Task directions -> Please return the lines below verbatim, beginning at the one that has "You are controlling" and stopping after the one that has "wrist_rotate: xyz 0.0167", and add no other lines.

(Extracted data entries)
========
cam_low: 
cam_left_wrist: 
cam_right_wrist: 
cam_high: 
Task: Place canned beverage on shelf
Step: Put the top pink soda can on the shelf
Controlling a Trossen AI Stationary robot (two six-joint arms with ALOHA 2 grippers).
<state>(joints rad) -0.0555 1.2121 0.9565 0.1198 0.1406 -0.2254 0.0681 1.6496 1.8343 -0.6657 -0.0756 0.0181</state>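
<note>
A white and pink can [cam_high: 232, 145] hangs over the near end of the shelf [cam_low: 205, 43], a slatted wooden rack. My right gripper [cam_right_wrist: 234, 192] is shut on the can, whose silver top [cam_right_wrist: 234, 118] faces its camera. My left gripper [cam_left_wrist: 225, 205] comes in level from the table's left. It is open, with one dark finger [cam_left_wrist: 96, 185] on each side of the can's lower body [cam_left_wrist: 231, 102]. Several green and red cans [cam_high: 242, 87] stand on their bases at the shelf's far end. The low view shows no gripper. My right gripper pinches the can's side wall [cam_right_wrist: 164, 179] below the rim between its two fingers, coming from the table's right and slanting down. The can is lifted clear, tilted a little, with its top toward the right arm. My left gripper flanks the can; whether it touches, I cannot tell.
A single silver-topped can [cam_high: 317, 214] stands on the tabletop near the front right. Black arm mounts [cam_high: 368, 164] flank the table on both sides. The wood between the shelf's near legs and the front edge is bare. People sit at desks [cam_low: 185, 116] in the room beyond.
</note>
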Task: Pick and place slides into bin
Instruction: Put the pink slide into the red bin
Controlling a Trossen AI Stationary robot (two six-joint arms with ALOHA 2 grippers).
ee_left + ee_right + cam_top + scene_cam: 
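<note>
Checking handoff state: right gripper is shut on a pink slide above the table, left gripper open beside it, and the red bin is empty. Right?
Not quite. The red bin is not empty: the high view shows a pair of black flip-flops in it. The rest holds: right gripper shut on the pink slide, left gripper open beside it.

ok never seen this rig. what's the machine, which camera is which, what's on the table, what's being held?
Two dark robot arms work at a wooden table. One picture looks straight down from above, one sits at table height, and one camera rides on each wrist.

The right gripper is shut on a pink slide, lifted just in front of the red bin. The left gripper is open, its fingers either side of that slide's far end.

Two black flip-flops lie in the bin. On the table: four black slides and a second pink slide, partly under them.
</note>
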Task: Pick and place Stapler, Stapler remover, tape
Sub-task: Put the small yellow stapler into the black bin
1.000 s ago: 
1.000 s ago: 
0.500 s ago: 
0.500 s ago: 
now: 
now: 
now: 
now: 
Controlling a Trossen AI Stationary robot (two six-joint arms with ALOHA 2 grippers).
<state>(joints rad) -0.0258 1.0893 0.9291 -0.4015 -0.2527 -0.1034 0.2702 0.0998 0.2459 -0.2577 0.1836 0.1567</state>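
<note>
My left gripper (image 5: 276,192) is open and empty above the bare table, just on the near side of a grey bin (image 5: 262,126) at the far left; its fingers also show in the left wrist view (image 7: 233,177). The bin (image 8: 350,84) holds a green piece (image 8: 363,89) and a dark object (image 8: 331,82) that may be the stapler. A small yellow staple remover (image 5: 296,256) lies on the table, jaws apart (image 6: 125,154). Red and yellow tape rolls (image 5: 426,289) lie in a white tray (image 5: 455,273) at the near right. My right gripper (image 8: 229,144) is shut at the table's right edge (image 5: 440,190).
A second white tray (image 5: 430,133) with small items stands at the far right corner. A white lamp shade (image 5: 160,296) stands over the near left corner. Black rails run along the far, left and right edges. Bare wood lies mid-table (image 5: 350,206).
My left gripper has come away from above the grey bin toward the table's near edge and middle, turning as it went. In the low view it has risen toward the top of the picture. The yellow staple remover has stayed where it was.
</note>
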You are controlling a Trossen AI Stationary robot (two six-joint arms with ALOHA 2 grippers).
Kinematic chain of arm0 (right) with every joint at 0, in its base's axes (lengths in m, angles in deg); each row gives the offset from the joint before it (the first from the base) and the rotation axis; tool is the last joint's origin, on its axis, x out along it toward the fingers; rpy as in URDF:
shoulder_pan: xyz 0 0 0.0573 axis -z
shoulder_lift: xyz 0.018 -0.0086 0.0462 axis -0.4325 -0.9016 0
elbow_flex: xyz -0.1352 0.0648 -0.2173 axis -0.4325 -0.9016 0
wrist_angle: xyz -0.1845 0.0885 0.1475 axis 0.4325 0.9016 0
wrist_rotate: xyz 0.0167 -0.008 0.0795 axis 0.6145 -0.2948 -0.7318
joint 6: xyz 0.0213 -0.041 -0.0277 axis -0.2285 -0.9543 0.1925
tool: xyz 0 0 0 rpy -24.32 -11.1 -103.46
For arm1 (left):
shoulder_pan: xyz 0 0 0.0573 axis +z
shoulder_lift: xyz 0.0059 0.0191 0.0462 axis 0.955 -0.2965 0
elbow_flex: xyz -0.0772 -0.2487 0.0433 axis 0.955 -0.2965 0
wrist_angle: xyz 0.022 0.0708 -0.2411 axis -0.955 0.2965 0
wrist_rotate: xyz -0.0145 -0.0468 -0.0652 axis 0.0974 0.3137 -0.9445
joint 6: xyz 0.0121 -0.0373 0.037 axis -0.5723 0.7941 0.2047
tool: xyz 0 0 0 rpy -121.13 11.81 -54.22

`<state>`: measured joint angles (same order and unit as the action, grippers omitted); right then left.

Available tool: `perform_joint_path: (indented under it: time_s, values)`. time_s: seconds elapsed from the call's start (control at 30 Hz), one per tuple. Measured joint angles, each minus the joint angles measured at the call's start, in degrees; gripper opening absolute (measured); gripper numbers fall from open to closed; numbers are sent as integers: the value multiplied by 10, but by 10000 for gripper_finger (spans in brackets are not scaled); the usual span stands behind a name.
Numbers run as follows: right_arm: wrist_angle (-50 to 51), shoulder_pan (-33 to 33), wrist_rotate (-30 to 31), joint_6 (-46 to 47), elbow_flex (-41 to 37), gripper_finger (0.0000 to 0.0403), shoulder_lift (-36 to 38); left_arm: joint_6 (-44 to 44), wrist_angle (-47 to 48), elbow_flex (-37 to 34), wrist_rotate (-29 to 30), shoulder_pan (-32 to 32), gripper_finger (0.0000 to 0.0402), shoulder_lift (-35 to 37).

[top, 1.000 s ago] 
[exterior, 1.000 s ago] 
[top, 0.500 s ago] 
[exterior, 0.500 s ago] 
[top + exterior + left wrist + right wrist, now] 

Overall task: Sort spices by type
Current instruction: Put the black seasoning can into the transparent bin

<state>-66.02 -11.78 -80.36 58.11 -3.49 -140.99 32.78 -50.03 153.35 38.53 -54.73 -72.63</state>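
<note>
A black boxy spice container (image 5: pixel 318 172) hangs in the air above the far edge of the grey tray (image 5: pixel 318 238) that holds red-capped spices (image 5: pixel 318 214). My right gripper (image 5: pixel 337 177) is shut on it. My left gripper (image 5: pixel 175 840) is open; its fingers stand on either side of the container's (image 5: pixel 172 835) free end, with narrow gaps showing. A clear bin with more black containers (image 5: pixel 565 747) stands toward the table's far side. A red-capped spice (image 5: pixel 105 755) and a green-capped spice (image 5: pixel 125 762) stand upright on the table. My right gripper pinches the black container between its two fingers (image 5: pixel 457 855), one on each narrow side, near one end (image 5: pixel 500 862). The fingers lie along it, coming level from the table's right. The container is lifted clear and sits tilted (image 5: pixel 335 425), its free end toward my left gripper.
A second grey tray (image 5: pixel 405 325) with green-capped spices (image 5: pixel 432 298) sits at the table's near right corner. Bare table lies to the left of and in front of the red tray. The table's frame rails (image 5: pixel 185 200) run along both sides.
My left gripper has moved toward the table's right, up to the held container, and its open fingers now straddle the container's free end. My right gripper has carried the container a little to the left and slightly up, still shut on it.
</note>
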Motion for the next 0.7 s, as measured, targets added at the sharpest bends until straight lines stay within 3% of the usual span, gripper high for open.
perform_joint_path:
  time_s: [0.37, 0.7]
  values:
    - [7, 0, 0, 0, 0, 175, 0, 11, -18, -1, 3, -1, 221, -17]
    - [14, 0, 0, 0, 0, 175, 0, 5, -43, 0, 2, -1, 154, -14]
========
Answer to the problem ->
You are controlling a Trossen AI Stationary robot (two six-joint arms with ALOHA 2 grippers).
Kinematic chain of arm0 (right) with every joint at 0, in its base's axes (lengths in m, angles in deg); each row gives the offset from the joint before it (the first from the base) and the rotation axis; tool is the last joint's origin, on its axis, x out along it toward the fingers; rpy as in URDF:
shoulder_pan: xyz 0 0 0.0573 axis -z
shoulder_lift: xyz 0.018 -0.0086 0.0462 axis -0.4325 -0.9016 0
elbow_flex: xyz -0.1352 0.0648 -0.2173 axis -0.4325 -0.9016 0
wrist_angle: xyz -0.1845 0.0885 0.1475 axis 0.4325 0.9016 0
wrist_rotate: xyz 0.0167 -0.008 0.0795 axis 0.6145 -0.2948 -0.7318

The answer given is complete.